• Provided material:
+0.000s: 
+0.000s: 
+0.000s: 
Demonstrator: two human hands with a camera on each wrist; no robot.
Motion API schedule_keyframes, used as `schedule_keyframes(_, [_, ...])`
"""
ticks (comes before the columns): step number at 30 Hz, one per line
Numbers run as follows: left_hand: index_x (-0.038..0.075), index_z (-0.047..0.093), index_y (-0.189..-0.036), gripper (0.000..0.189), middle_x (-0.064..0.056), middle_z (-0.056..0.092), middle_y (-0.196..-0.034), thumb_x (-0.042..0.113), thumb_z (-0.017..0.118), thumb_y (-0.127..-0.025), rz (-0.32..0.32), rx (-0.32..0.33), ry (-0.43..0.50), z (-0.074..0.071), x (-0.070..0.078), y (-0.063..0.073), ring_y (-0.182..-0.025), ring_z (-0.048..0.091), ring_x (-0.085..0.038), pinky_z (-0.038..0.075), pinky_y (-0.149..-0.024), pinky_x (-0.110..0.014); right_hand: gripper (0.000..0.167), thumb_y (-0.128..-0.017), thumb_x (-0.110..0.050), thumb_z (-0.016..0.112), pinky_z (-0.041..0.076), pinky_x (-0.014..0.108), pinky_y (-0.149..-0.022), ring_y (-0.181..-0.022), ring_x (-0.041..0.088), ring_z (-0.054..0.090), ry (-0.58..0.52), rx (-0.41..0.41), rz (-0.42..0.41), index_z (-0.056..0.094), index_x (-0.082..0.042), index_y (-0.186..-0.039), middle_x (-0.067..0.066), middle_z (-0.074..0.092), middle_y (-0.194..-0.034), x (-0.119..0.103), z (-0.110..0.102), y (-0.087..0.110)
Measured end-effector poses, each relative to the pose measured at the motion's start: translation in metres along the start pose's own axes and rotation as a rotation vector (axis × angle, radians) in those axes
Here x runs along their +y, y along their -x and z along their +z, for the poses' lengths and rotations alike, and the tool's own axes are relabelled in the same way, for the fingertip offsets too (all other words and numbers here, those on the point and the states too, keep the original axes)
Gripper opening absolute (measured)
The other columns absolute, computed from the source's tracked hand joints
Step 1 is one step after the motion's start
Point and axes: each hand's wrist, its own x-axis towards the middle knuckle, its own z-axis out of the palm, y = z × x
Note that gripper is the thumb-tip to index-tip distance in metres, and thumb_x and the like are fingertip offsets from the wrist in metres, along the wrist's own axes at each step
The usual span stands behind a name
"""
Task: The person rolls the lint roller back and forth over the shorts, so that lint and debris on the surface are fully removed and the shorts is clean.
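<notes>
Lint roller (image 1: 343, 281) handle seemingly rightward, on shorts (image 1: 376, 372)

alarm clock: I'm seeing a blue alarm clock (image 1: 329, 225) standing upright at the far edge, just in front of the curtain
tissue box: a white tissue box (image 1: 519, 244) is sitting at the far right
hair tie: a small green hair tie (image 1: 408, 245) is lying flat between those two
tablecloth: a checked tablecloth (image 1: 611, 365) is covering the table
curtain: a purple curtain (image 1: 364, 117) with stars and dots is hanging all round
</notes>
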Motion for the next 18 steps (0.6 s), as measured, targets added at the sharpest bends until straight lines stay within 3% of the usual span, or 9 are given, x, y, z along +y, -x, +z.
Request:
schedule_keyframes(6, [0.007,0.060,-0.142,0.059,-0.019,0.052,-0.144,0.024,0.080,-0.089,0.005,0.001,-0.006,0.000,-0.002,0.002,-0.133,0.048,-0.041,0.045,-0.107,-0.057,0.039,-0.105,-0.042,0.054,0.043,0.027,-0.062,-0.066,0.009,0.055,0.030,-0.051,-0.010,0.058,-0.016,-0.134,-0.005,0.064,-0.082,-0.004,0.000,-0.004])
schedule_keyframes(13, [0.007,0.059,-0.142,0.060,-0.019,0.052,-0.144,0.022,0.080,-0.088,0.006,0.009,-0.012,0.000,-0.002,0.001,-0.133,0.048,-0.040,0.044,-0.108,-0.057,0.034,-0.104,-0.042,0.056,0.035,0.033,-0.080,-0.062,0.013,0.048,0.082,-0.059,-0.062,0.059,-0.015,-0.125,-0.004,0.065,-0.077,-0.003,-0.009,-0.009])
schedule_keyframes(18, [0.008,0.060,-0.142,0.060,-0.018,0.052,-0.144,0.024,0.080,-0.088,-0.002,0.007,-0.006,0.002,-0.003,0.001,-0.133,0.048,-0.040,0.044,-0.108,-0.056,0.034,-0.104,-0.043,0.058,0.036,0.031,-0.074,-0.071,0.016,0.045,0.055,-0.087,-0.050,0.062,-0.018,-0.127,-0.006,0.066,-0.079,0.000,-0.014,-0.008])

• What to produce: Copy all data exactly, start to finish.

• Reply to the task:
+0.000s: 
+0.000s: 
+0.000s: 
Demonstrator: two human hands with a camera on each wrist; no robot.
Motion API schedule_keyframes, used as `schedule_keyframes(_, [_, ...])`
"""
ticks (comes before the columns): step number at 30 Hz, one per line
Numbers run as follows: left_hand: index_x (-0.038..0.075), index_z (-0.047..0.093), index_y (-0.189..-0.036), gripper (0.000..0.189), middle_x (-0.064..0.056), middle_z (-0.056..0.092), middle_y (-0.196..-0.034), thumb_x (-0.042..0.113), thumb_z (-0.017..0.118), thumb_y (-0.127..-0.025), rz (-0.32..0.32), rx (-0.32..0.33), ry (-0.43..0.50), z (-0.074..0.071), x (-0.070..0.078), y (-0.063..0.073), ring_y (-0.182..-0.025), ring_z (-0.048..0.091), ring_x (-0.085..0.038), pinky_z (-0.038..0.075), pinky_y (-0.149..-0.024), pinky_x (-0.110..0.014); right_hand: gripper (0.000..0.167), thumb_y (-0.128..-0.017), thumb_x (-0.110..0.050), thumb_z (-0.016..0.112), pinky_z (-0.041..0.076), pinky_x (-0.014..0.108), pinky_y (-0.149..-0.022), ring_y (-0.181..-0.022), ring_x (-0.041..0.088), ring_z (-0.054..0.090), ry (-0.58..0.52), rx (-0.41..0.41), rz (-0.42..0.41), index_z (-0.056..0.094), index_x (-0.082..0.042), index_y (-0.186..-0.039), middle_x (-0.067..0.066), middle_z (-0.074..0.092), middle_y (-0.194..-0.034), x (-0.119..0.103), z (-0.110..0.102), y (-0.087..0.110)
Measured end-effector poses, each relative to the pose measured at the motion's start: translation in metres along the start pose's own axes and rotation as a rotation vector (axis × angle, radians) in those axes
Here x runs along their +y, y along their -x and z along their +z, for the poses' lengths and rotations alike, and the tool's own axes are relabelled in the same way, for the fingertip offsets too (all other words and numbers here, those on the point and the states too, keep the original axes)
Gripper opening absolute (measured)
The other columns absolute, computed from the source's tracked hand joints
Step 1 is one step after the motion's start
Point and axes: each hand's wrist, its own x-axis towards the middle knuckle, its own z-axis out of the palm, y = z × x
Note that gripper is the thumb-tip to index-tip distance in metres, and thumb_x and the like are fingertip offsets from the wrist in metres, along the wrist's own axes at each step
The usual span stands behind a name
"""
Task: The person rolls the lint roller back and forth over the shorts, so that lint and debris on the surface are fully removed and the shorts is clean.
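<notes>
Lint roller (image 1: 343, 281) handle seemingly rightward, on shorts (image 1: 376, 372)

alarm clock: I'm seeing a blue alarm clock (image 1: 329, 225) standing upright at the far edge, just in front of the curtain
tissue box: a white tissue box (image 1: 519, 244) is sitting at the far right
hair tie: a small green hair tie (image 1: 408, 245) is lying flat between those two
tablecloth: a checked tablecloth (image 1: 611, 365) is covering the table
curtain: a purple curtain (image 1: 364, 117) with stars and dots is hanging all round
</notes>
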Motion for the next 18 steps (0.6 s), as measured, targets added at the sharpest bends until straight lines stay within 3% of the usual span, or 9 are given, x, y, z along +y, -x, +z.
Request:
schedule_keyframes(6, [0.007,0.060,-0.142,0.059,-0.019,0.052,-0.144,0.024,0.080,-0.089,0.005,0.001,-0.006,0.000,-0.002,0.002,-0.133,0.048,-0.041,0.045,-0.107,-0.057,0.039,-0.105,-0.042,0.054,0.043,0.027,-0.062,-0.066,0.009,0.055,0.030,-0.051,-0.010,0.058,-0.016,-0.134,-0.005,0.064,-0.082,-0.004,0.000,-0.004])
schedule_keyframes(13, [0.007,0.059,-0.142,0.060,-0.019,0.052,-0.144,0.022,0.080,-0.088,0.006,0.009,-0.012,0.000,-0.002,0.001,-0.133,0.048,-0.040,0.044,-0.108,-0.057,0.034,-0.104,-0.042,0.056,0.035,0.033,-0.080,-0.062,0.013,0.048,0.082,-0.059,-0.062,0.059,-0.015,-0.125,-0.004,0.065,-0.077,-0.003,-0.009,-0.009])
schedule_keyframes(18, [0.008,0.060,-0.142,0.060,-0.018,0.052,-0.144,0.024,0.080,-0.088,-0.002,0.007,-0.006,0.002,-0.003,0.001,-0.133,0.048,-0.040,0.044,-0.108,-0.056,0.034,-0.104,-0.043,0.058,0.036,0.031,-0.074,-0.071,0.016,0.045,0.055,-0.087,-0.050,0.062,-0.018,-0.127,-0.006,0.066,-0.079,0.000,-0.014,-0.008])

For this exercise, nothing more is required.